Entretanto, o governo espanhol tem uma visão contrastante. Em uma resposta ao Congresso, o governo afirmou que não recebeu reclamações formais que comprovem os casos de sobrebloqueio relatados.
Enquanto a LaLiga interpreta a avaliação da Comissão como apoio à sua estratégia, o tom desdenhoso de algumas vozes dentro da organização em relação aos afetados por sobrebloqueio revela um conflito mais profundo. Para as pequenas e médias empresas, ou seja, empresas digitais, associações e projetos pessoais, ver seus sites caírem sem explicações por decisões de grandes entidades como a LaLiga ou Telefónica é um desafio imenso.
Além da questão da privacidade e segurança, a situação levanta a preocupação de uma normalização da censura técnica, uma vez que terceiros podem se basear nesse precedente para proteger seus interesses. Para o ecossistema digital, isso significa uma desconfiança crescente em relação à infraestrutura compartilhada, desestímulo à inovação e, o mais preocupante, um possível desencorajamento para pequenos projetos, que podem ver suas operações interrompidas por ações de bloqueio sem precedentes.
Diante desse cenário, a comunidade tecnológica deve exigir maior transparência sobre as medidas de bloqueio, criar mecanismos rápidos de exclusão e buscar uma supervisão independente sobre as ordens.
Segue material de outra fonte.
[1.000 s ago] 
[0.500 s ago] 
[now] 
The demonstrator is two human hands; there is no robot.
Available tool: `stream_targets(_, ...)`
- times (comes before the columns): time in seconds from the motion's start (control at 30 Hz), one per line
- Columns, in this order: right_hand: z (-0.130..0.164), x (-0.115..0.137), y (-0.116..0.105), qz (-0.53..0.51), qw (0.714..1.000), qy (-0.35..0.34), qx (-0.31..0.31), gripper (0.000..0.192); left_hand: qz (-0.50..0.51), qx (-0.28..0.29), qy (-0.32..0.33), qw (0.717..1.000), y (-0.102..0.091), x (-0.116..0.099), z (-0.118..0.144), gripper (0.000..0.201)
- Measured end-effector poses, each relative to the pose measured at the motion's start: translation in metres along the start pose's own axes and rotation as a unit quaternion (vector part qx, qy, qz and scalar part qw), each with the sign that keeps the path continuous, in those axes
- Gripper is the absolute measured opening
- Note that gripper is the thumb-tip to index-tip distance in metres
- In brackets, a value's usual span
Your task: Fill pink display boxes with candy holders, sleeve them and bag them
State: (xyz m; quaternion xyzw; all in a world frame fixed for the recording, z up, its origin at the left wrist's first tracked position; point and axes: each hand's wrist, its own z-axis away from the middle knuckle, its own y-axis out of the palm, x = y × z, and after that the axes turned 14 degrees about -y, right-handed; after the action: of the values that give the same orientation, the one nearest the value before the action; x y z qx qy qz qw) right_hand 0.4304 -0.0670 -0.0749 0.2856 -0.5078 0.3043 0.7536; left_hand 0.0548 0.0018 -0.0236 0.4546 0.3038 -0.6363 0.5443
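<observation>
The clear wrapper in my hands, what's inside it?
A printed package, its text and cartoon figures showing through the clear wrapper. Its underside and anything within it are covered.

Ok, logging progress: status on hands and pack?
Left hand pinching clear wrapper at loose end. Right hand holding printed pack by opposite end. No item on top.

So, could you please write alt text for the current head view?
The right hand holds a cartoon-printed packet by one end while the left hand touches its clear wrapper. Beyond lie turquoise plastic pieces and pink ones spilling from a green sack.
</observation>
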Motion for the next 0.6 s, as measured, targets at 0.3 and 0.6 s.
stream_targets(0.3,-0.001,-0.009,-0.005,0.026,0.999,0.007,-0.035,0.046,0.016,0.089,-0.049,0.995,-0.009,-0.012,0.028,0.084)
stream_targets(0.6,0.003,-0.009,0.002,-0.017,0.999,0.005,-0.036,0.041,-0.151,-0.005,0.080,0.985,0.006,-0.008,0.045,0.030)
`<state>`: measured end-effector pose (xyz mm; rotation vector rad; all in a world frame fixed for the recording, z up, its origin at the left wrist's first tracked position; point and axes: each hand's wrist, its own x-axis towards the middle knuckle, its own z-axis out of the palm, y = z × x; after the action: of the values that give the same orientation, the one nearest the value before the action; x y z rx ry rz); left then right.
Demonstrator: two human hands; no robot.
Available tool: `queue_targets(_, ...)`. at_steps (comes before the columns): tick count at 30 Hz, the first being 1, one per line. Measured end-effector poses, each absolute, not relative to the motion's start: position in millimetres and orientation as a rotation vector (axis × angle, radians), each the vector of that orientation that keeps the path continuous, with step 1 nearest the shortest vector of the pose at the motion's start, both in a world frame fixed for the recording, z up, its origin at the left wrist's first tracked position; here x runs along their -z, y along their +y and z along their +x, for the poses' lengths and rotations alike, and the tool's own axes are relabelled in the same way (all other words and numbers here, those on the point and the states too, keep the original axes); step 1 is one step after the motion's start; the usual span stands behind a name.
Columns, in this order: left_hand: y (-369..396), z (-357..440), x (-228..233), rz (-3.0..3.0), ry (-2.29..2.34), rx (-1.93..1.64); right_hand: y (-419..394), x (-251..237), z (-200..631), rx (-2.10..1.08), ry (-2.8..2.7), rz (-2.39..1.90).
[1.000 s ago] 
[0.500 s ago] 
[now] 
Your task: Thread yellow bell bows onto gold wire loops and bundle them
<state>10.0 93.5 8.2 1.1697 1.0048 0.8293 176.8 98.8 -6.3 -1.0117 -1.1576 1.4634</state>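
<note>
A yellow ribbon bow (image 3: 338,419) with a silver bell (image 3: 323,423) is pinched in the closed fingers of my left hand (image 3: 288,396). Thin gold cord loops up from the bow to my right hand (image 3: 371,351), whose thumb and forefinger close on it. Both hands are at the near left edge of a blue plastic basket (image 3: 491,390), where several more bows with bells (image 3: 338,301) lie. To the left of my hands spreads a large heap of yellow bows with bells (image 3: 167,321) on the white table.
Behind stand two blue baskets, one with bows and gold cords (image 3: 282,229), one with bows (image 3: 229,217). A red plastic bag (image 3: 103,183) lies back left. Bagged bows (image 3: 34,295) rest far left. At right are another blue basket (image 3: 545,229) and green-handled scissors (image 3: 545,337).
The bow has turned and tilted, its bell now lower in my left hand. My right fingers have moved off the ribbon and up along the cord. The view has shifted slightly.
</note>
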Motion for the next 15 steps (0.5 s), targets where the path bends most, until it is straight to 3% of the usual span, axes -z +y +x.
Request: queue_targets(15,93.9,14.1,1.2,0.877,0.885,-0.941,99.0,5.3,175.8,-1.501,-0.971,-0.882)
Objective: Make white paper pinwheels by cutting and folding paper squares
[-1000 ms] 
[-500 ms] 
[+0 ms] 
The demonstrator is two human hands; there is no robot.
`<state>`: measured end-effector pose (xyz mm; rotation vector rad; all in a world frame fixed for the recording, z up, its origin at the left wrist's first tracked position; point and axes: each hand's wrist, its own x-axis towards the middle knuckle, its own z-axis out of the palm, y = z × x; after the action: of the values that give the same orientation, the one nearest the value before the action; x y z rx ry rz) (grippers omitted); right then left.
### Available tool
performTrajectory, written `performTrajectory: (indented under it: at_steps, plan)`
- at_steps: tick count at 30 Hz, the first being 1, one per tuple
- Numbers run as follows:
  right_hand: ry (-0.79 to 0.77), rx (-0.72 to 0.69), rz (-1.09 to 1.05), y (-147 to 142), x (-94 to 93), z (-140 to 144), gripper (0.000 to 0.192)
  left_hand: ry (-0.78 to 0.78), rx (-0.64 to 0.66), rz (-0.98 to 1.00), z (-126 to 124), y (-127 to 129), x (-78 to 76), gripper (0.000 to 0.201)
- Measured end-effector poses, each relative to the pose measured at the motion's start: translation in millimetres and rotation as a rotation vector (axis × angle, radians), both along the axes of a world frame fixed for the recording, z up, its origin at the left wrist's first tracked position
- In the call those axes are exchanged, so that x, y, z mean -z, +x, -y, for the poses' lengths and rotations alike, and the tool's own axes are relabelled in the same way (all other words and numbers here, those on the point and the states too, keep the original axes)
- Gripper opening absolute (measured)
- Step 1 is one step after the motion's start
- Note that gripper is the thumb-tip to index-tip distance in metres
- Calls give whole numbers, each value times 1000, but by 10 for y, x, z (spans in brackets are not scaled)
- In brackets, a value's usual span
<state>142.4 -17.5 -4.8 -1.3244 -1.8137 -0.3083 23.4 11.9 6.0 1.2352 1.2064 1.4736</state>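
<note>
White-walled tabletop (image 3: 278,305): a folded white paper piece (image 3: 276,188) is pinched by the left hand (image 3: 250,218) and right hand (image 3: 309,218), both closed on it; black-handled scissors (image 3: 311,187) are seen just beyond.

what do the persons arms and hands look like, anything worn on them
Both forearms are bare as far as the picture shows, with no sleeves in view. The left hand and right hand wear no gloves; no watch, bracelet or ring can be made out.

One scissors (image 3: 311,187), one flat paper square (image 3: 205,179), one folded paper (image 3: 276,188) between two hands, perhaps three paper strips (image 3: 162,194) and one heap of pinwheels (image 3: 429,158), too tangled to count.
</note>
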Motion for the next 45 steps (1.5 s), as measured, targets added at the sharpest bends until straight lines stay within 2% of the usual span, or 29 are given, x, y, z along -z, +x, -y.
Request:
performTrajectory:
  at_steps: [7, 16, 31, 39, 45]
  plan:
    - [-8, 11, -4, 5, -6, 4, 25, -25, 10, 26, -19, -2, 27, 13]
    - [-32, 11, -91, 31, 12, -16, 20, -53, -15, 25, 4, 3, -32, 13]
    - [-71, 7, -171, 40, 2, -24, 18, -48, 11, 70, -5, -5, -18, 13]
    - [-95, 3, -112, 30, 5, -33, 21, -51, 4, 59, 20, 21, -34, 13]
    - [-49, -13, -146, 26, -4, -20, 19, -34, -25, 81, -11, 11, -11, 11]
A avaliação da Comissão Europeia nos alerta: o risco de sobrebloqueio já se concretizou e, a partir de agora, a Europa deve decidir se tomará ações eficazes para proteger a rede como uma infraestrutura crítica ou se permitirá que as soluções técnicas impeçam o normal funcionamento de serviços legítimos, tudo em nome da proteção de um entretenimento esportivo.